[Exercise]: Output the records below again, precisely as they are written.

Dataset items
>>>>

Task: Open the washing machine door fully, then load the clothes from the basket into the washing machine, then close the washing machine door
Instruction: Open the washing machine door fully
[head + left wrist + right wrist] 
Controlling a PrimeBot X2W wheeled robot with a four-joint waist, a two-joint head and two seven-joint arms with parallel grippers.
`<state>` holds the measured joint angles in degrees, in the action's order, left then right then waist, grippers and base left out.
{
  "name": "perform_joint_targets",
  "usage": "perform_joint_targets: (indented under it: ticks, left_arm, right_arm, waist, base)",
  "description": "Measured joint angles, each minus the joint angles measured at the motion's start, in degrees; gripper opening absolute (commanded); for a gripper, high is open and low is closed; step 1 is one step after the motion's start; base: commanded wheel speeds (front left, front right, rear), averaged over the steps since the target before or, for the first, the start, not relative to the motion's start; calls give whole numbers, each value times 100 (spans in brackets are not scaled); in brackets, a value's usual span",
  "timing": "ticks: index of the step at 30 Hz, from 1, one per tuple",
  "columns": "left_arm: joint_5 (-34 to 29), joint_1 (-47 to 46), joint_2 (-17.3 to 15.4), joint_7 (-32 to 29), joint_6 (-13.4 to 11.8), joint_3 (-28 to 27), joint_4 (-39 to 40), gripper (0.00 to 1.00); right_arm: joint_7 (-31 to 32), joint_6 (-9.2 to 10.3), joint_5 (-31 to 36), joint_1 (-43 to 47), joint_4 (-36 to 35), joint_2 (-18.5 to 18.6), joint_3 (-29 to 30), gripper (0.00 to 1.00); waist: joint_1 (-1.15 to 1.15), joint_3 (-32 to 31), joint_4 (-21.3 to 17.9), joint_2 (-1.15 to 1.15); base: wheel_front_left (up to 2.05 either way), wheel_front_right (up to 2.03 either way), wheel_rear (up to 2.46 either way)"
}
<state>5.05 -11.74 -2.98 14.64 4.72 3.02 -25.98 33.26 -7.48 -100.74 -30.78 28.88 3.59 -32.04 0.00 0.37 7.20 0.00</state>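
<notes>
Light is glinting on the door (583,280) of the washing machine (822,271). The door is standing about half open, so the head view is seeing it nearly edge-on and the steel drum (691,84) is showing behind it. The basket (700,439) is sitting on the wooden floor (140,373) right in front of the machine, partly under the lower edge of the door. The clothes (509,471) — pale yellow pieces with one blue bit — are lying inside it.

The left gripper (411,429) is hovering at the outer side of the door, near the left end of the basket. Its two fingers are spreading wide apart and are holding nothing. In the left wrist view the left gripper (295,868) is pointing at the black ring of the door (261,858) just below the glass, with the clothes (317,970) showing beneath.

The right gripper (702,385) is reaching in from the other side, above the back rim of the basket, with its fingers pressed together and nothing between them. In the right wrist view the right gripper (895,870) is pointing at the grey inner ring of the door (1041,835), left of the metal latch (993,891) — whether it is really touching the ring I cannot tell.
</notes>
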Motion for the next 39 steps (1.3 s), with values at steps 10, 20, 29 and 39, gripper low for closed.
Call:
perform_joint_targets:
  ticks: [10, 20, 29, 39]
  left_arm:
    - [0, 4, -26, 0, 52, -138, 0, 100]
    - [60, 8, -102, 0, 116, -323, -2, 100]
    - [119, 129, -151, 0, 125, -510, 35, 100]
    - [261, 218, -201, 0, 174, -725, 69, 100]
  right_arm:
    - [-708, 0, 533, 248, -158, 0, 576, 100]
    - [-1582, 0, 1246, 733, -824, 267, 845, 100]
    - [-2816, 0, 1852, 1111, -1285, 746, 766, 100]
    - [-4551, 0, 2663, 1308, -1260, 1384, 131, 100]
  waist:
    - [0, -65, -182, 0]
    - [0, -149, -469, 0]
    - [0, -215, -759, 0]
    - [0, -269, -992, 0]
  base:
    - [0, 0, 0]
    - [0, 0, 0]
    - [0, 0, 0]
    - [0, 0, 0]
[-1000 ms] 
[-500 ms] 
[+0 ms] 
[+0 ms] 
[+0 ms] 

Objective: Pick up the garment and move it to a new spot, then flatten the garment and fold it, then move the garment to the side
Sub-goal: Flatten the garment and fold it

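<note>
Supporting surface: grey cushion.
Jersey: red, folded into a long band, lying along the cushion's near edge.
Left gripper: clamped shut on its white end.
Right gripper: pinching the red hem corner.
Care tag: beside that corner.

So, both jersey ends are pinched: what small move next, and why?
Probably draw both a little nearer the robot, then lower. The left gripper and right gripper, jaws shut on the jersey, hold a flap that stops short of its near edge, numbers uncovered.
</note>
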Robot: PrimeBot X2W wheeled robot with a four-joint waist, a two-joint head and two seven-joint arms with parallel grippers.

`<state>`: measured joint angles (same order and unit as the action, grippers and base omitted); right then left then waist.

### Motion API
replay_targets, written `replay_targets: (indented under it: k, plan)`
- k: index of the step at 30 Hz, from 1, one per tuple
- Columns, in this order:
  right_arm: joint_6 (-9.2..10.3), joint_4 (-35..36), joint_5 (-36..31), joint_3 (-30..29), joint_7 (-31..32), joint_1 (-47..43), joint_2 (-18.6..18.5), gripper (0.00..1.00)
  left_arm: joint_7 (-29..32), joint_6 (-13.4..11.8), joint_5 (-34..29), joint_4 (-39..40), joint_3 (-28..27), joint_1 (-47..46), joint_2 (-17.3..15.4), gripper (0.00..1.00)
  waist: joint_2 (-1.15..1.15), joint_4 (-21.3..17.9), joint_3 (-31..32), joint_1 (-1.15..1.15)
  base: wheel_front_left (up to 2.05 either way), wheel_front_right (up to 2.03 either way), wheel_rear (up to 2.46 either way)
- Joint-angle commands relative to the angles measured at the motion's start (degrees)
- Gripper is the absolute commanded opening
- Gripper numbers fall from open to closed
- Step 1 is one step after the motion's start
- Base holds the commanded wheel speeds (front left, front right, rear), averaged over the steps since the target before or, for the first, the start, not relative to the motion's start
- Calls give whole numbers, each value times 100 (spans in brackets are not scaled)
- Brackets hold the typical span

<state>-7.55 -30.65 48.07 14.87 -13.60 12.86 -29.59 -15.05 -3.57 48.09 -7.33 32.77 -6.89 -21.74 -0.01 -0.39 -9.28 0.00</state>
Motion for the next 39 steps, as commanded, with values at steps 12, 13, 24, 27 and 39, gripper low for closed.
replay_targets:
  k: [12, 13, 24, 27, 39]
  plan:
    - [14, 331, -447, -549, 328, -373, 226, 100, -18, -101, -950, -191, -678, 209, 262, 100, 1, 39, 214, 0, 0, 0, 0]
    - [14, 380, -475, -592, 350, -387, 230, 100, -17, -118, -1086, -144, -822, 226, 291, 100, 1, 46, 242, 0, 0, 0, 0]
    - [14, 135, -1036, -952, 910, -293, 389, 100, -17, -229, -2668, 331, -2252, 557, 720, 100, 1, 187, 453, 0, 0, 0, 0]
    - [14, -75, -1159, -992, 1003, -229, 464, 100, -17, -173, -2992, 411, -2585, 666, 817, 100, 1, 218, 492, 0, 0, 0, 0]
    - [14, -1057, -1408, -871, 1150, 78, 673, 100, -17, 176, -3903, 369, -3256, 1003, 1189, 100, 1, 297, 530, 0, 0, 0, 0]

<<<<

[Result]:
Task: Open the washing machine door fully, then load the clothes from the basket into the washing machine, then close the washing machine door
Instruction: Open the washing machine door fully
[head + left wrist + right wrist] 
Controlling a PrimeBot X2W wheeled robot with a four-joint waist, a two-joint head and two seven-joint arms with parallel grippers.
`<state>` holds the measured joint angles in degrees, in the action's order, left then right then waist, grippers and base left out.
{
  "name": "perform_joint_targets",
  "usage": "perform_joint_targets: (indented under it: ticks, left_arm, right_arm, waist, base)",
  "description": "Measured joint angles, each minus the joint angles measured at the motion's start, in degrees; gripper opening absolute (commanded); for a gripper, high is open and low is closed; step 1 is one step after the motion's start; base: commanded wheel speeds (front left, front right, rear), averaged over the steps since the target before or, for the first, the start, not relative to the motion's start; calls give whole numbers, each value times 100 (spans in brackets are not scaled); in brackets, a value's usual span",
  "timing": "ticks: index of the step at 30 Hz, from 1, one per tuple",
  "columns": "left_arm: joint_5 (-34 to 29), joint_1 (-47 to 46), joint_2 (-17.3 to 15.4), joint_7 (-32 to 29), joint_6 (-13.4 to 11.8), joint_3 (-28 to 27), joint_4 (-39 to 40), gripper (0.00 to 1.00); right_arm: joint_7 (-31 to 32), joint_6 (-9.2 to 10.3), joint_5 (-31 to 36), joint_1 (-43 to 47), joint_4 (-36 to 35), joint_2 (-18.5 to 18.6), joint_3 (-29 to 30), gripper (0.00 to 1.00); waist: joint_1 (-1.15 to 1.15), joint_3 (-32 to 31), joint_4 (-21.3 to 17.9), joint_2 (-1.15 to 1.15); base: wheel_front_left (up to 2.05 either way), wheel_front_right (up to 2.03 either way), wheel_rear (up to 2.46 either way)"
}
<state>5.05 -11.74 -2.98 14.64 4.72 3.02 -25.98 33.26 -7.48 -100.74 -30.78 28.88 3.59 -32.04 0.00 0.37 7.20 0.00</state>
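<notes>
Light is glinting on the door (583,280) of the washing machine (822,271). The door is standing about half open, so the head view is seeing it nearly edge-on and the steel drum (691,84) is showing behind it. The basket (700,439) is sitting on the wooden floor (140,373) right in front of the machine, partly under the lower edge of the door. The clothes (509,471) — pale yellow pieces with one blue bit — are lying inside it.

The left gripper (411,429) is hovering at the outer side of the door, near the left end of the basket. Its two fingers are spreading wide apart and are holding nothing. In the left wrist view the left gripper (295,868) is pointing at the black ring of the door (261,858) just below the glass, with the clothes (317,970) showing beneath.

The right gripper (702,385) is reaching in from the other side, above the back rim of the basket, with its fingers pressed together and nothing between them. In the right wrist view the right gripper (895,870) is pointing at the grey inner ring of the door (1041,835), left of the metal latch (993,891) — whether it is really touching the ring I cannot tell.
</notes>
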Motion for the next 39 steps (1.3 s), with values at steps 10, 20, 29 and 39, gripper low for closed.
Call:
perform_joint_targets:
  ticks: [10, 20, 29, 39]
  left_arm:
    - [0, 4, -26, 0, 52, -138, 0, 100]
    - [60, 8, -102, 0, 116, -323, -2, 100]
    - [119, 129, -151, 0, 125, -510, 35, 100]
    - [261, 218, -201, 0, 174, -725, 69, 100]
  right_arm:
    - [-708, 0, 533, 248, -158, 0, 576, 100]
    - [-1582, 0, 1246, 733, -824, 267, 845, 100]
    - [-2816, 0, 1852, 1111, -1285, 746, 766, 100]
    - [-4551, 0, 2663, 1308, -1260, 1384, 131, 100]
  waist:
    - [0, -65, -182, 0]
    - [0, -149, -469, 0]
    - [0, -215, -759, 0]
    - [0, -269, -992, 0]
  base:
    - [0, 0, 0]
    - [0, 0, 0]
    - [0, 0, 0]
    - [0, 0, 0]
[-1000 ms] 
[-500 ms] 
[+0 ms] 
[+0 ms] 
[+0 ms] 

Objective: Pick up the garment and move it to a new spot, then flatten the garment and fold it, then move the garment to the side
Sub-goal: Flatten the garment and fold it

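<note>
Supporting surface: grey cushion.
Jersey: red, folded into a long band, lying along the cushion's near edge.
Left gripper: clamped shut on its white end.
Right gripper: pinching the red hem corner.
Care tag: beside that corner.

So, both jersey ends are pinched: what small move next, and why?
Probably draw both a little nearer the robot, then lower. The left gripper and right gripper, jaws shut on the jersey, hold a flap that stops short of its near edge, numbers uncovered.
</note>
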Robot: PrimeBot X2W wheeled robot with a four-joint waist, a two-joint head and two seven-joint arms with parallel grippers.

`<state>`: measured joint angles (same order and unit as the action, grippers and base omitted); right then left then waist.

### Motion API
replay_targets, written `replay_targets: (indented under it: k, plan)`
- k: index of the step at 30 Hz, from 1, one per tuple
- Columns, in this order:
  right_arm: joint_6 (-9.2..10.3), joint_4 (-35..36), joint_5 (-36..31), joint_3 (-30..29), joint_7 (-31..32), joint_1 (-47..43), joint_2 (-18.6..18.5), gripper (0.00..1.00)
  left_arm: joint_7 (-29..32), joint_6 (-13.4..11.8), joint_5 (-34..29), joint_4 (-39..40), joint_3 (-28..27), joint_1 (-47..46), joint_2 (-17.3..15.4), gripper (0.00..1.00)
  waist: joint_2 (-1.15..1.15), joint_4 (-21.3..17.9), joint_3 (-31..32), joint_1 (-1.15..1.15)
  base: wheel_front_left (up to 2.05 either way), wheel_front_right (up to 2.03 either way), wheel_rear (up to 2.46 either way)
- Joint-angle commands relative to the angles measured at the motion's start (degrees)
- Gripper is the absolute commanded opening
- Gripper numbers fall from open to closed
- Step 1 is one step after the motion's start
- Base holds the commanded wheel speeds (front left, front right, rear), averaged over the steps since the target before or, for the first, the start, not relative to the motion's start
- Calls give whole numbers, each value times 100 (spans in brackets are not scaled)
- Brackets hold the typical span

<state>-7.55 -30.65 48.07 14.87 -13.60 12.86 -29.59 -15.05 -3.57 48.09 -7.33 32.77 -6.89 -21.74 -0.01 -0.39 -9.28 0.00</state>
Motion for the next 39 steps, as commanded, with values at steps 12, 13, 24, 27 and 39, gripper low for closed.
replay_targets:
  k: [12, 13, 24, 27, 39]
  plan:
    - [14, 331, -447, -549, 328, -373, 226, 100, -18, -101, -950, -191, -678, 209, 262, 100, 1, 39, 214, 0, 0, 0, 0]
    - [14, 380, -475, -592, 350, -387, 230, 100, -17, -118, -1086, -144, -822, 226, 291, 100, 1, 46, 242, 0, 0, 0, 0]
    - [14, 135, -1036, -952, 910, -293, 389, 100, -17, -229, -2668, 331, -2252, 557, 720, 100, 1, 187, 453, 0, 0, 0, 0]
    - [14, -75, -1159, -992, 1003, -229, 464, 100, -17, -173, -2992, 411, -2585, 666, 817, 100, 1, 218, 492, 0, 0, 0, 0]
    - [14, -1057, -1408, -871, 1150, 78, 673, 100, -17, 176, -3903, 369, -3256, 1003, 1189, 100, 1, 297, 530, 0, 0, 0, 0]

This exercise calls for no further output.